A management that role models the behaviors it wants to create in its employees, that demonstrates a coherence between thinking, communication and behavior, is much more likely to be followed by its employees.


I mentioned earlier about reward and threat as key drivers of motivation and engagement. So we can talk about a reward and a punishment motivation.

Most organizations use external motivators of both types „if you do not finish the project until tomorrow you will not get a promotion!“ (punishment) or „if your project is accepted you will get a salary increase!“ (reward). However, these are not the most effective forms of motivation because they disappear as soon as the motivator disappears.

Tomorrow’s successful companies need employees who can self-motivate. It’s the kind of intrinsic motivation that makes people go the extra mile, that makes them absorbed in their project and loose track of time and their environment.

How to create that kind of motivation? The first thing to know is that this type of motivation is not possible under high stress. There some conditions that we can influence:

1. a slightly positive emotional state is required, (like when we are thinking about our next vacation),

2. a certain sense of autonomy (feeling that we have some control over the process) and

3. a sense of purpose (our work has meaning).

Managers and leaders can contribute to this type of motivation by creating positive environment, communicating the purpose of the work and the importance that its achievement has for the company.


Learning is natural to human beings. We are curious by nature. The human neocortex and especially the frontal lobe is much more developed in humans than in other species allowing us to formulate questions such as “What if…? “What would it be like if…? And imagine things that do not exist yet.
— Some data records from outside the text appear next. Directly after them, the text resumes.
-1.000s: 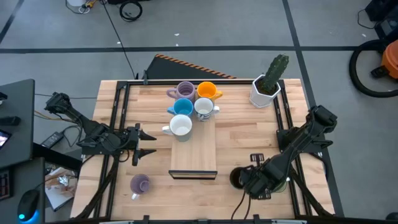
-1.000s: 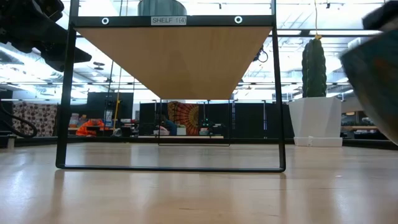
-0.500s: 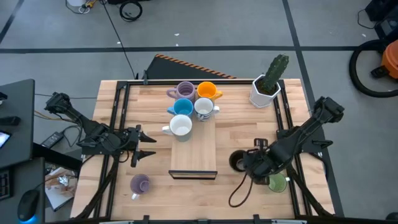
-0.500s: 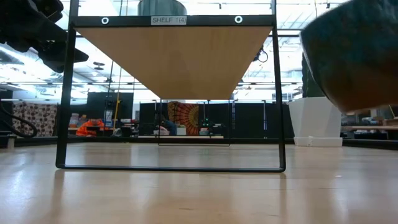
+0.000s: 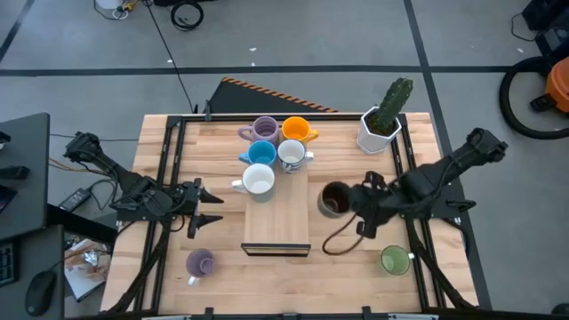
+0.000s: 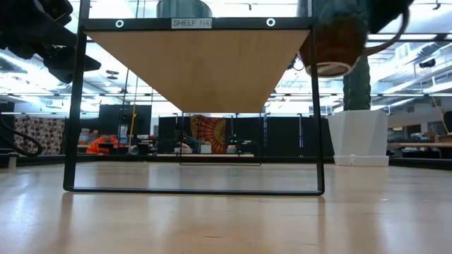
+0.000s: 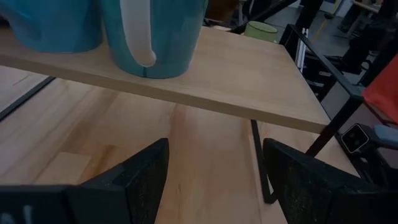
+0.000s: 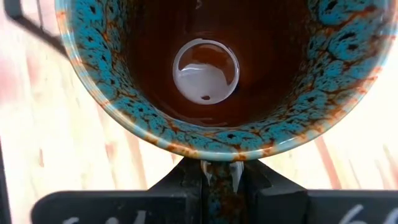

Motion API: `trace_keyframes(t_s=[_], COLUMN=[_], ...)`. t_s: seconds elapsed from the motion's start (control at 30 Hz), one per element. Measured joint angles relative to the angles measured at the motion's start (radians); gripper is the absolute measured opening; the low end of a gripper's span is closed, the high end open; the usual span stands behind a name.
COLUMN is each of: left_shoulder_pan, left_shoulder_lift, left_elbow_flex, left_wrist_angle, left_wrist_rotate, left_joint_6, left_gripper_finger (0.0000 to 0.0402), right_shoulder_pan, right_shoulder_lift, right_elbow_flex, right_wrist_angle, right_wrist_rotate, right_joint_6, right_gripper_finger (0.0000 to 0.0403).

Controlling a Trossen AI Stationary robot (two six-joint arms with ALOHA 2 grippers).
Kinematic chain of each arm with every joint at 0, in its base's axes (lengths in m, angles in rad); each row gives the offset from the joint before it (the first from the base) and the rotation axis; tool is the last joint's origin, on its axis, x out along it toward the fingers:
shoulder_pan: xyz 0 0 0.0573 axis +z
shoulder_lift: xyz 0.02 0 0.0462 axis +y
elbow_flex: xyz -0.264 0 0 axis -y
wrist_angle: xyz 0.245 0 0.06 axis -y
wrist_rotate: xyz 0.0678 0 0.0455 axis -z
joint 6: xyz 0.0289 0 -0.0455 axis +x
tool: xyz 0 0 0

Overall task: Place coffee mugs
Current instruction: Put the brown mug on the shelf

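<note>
On shelf (image 5: 277,213): five mugs (image 5: 259,181)

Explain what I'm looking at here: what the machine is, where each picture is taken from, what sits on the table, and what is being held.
Two dark robot arms work at a wooden table. One picture looks straight down, one looks level from the tabletop, and one comes from each wrist. The right gripper pinches the rim of a dark brown mug, lifted beside a raised wooden shelf; its wrist camera looks into that mug. The left gripper waits open left of the shelf. Five mugs stand on the shelf: lilac, orange, blue, two white. A green mug, another lilac mug and a potted cactus sit on the table.
</note>
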Motion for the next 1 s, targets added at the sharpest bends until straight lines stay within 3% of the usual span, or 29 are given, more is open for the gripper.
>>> trace_keyframes(t_s=[0.37,0.57,1.0], left_shoulder_pan=[0.002,0.003,0.003], left_shoulder_lift=[0.0,0.0,0.0], left_elbow_flex=[0.0,0.0,0.0], left_wrist_angle=[-0.001,-0.001,0.0], left_wrist_rotate=[-0.025,-0.029,-0.037], left_joint_6=[0.003,0.004,0.003], left_gripper_finger=[0.0265,0.0265,0.0265], right_shoulder_pan=[-0.18,-0.245,-0.35], right_shoulder_lift=[0.065,0.127,0.334], right_elbow_flex=[0.137,0.18,0.369], right_wrist_angle=[0.035,0.113,0.062], right_wrist_rotate=[-0.022,-0.125,-0.149], right_joint_6=[-0.269,-0.364,-0.415], right_gripper_finger=[0.0049,0.0049,0.0049])
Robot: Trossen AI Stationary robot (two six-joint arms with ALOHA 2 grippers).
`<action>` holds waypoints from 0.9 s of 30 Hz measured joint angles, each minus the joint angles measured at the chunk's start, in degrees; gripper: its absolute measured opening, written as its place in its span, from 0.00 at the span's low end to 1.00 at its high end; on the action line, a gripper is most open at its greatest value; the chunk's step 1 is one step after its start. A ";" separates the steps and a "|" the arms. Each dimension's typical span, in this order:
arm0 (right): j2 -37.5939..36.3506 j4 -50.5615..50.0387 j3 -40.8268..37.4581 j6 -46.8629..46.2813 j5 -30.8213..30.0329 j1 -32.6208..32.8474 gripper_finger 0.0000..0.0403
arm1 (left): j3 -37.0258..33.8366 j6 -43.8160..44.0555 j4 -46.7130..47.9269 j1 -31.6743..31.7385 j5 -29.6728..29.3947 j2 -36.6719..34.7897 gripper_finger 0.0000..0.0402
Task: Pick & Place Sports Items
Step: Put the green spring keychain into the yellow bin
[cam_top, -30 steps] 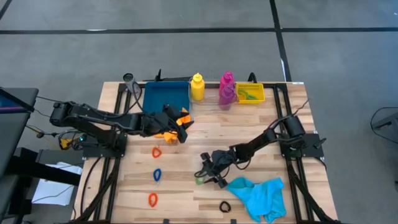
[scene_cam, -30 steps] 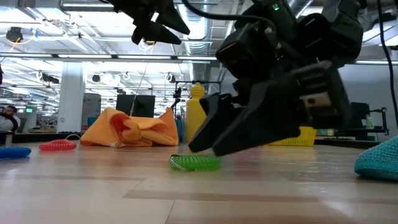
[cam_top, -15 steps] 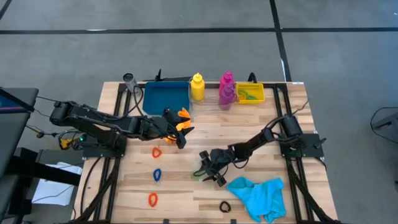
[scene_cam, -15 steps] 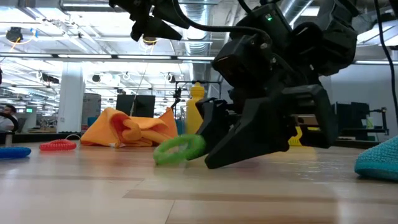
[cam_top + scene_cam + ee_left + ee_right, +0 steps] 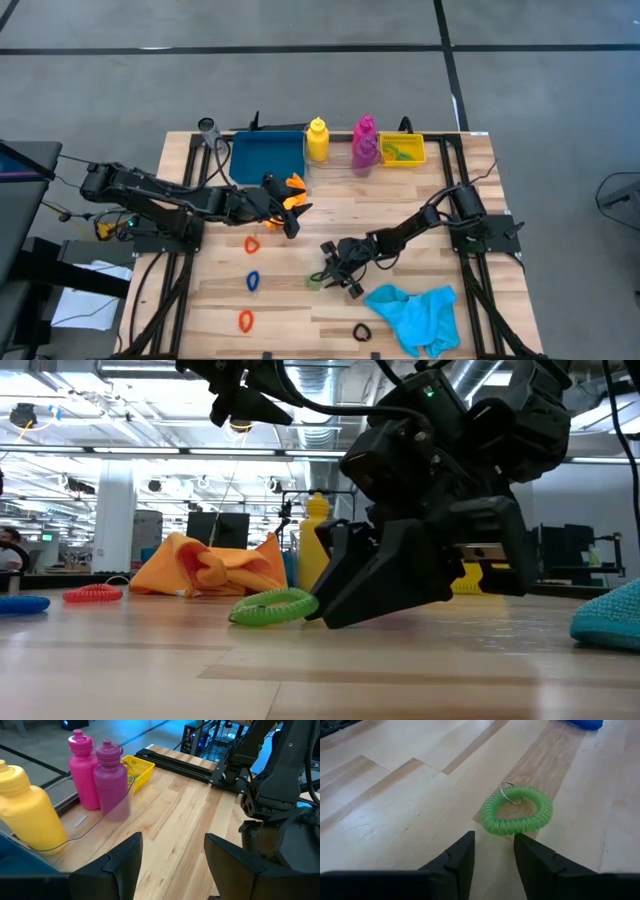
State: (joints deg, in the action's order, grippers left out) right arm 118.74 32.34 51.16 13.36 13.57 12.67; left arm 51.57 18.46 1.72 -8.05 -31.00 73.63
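Note:
A green coiled elastic ring (image 5: pixel 516 810) with a small metal loop lies on the wood in front of my right gripper (image 5: pixel 493 836). That gripper sits low at the table's middle (image 5: pixel 338 275), open, with the ring's near rim at its fingertips. My left gripper (image 5: pixel 174 840) is open and holds nothing. It hangs above the orange cloth (image 5: pixel 215 567), which lies crumpled on the table (image 5: pixel 295 185). The yellow (image 5: pixel 317 140), magenta (image 5: pixel 362 132) and purple (image 5: pixel 366 156) bottles stand at the far edge. The cyan cloth (image 5: pixel 420 315) lies near the right front. My right gripper meets the green ring only at its near rim (image 5: pixel 501 831), which lies against the fingertips (image 5: pixel 318 600) and is not pinched. The fingers slant down from the table's right. The ring's finger side is raised a little and its far side (image 5: pixel 240 615) rests on the table.
A blue tray (image 5: pixel 267 157) and a small yellow bin (image 5: pixel 402 150) stand at the far edge beside the bottles. Loose rings lie left of centre: red (image 5: pixel 251 244), blue (image 5: pixel 253 282) and orange (image 5: pixel 245 320). A black one (image 5: pixel 361 331) lies at the front.
The green ring, flat on the table a second ago, was tipped up on the side at my right gripper's fingers and pushed a little toward the table's left. It has since sunk back to a slight tilt against the fingertips.

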 joint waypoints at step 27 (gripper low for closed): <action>0.05 4.63 -0.13 0.25 2.51 0.00 0.32 | 0.00 -0.17 0.00 0.00 0.00 0.00 0.52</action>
State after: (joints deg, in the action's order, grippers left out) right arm 118.78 36.97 51.03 13.61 16.08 12.67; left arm 51.57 18.28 1.72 -8.05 -31.00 73.63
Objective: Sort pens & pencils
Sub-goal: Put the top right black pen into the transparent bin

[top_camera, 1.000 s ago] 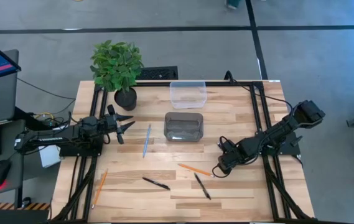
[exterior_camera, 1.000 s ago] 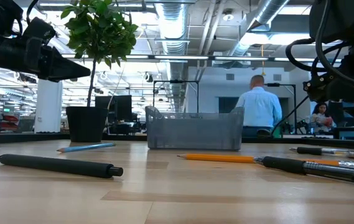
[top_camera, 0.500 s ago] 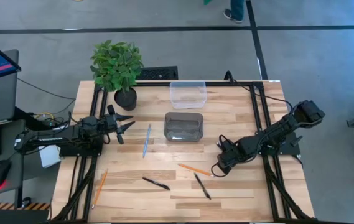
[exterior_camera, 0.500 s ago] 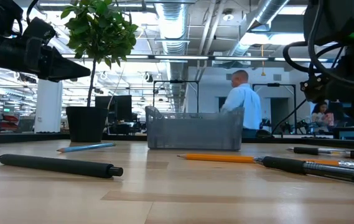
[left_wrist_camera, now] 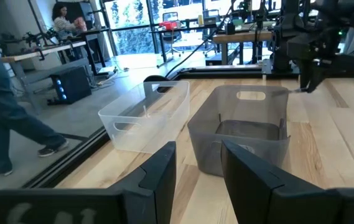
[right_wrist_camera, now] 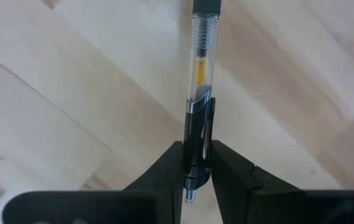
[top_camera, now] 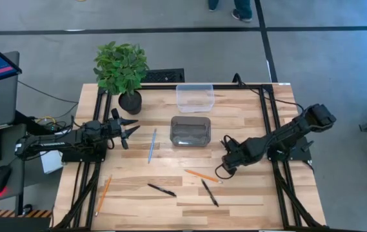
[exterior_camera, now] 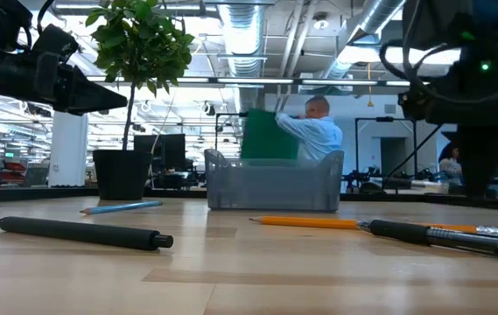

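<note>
Black pen [right_wrist_camera: 198,118] sat pinched in the right gripper [right_wrist_camera: 196,163], lifted off the table [top_camera: 247,193] near the grey bin [top_camera: 190,131], likely for dropping there. Left gripper [left_wrist_camera: 196,165] waited by the plant [top_camera: 120,67], fingers apart and empty.

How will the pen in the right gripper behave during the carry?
Probably stiff and light: the pen is a slim plastic barrel. The right gripper pinches only its clip end, so the free length may pivot. Its smooth body could slip.

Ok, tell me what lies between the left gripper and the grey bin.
In the high view, only the light blue pencil lies between the left gripper and the grey bin.
</note>
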You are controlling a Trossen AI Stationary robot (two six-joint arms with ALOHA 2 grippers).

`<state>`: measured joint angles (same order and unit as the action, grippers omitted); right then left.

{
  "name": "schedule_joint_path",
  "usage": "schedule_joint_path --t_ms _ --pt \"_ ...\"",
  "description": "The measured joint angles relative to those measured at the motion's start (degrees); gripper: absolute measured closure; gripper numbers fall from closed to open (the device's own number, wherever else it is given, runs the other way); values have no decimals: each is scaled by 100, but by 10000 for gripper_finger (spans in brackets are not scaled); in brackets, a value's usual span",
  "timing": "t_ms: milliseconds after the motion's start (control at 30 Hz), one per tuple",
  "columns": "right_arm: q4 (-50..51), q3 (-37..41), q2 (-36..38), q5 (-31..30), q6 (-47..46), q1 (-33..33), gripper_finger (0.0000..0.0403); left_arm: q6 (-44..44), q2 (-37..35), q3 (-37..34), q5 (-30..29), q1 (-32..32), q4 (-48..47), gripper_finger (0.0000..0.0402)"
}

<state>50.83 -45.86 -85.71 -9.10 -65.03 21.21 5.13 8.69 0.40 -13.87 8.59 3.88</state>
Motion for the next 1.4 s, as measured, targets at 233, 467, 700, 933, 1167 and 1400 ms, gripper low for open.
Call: schedule_joint_path --t_ms 233,467,700,933,1167,1400 --pt "1090 -626 2 -623 551 -335 311 0 -1 -1 0 1 0 284" --pt "1805 -1391 7 -1502 1567 -926 311 0 0 -1 0 -2 -2 284" --pt "1183 -1910 11 -1821 3663 -2189 311 0 -1 -2 -2 -1 0 284" --pt "-341 -2138 11 -1431 6098 -3479 311 0 0 0 -1 -1 -1 284" --pt "-1632 -2138 11 -499 7358 -4401 311 0 -2 0 0 1 0 284" --pt "-2210 -2138 -21 135 7618 -4834 311 11 0 -2 -2 -2 -1 284"
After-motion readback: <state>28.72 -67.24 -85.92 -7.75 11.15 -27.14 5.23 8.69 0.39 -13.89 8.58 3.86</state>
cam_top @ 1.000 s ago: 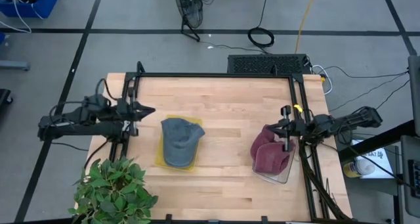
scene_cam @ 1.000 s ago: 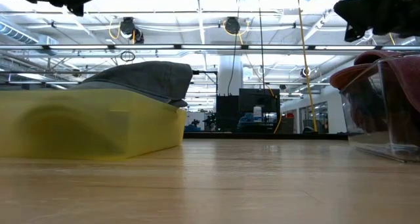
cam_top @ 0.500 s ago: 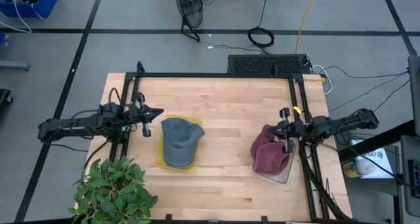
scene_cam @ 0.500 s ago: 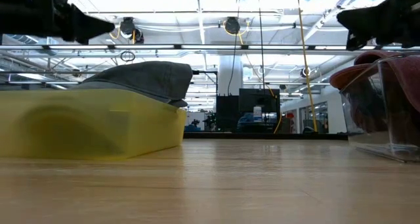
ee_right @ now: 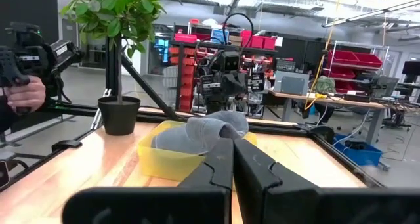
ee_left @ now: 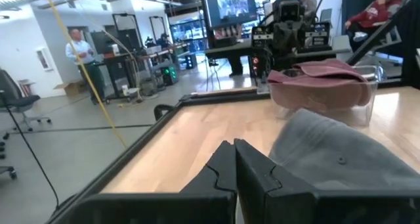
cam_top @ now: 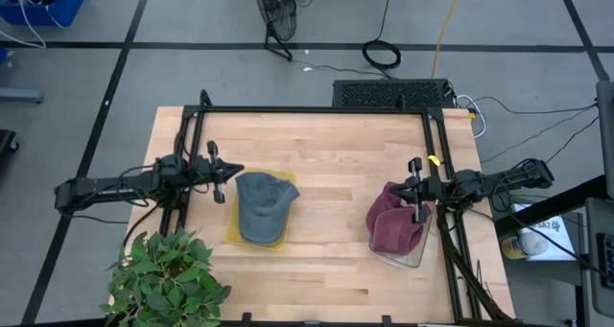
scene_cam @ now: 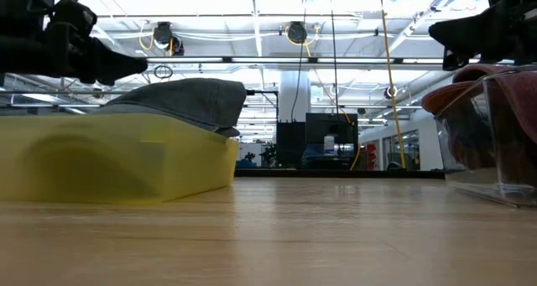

Interestingly the ability to learn is a function of the level of stress we perceive. High levels of stress hinder learning and contextual memory.

An organization that actively responds to change is a learning organization and this implies that all its components (employees, management) are also learning.

Active change is only possible from an emotional composed state, when the high execute functions work optimally. Psychological safe cultures will have a competitive advantage creating engaged collaborative and innovative workforce and ultimately a happier culture.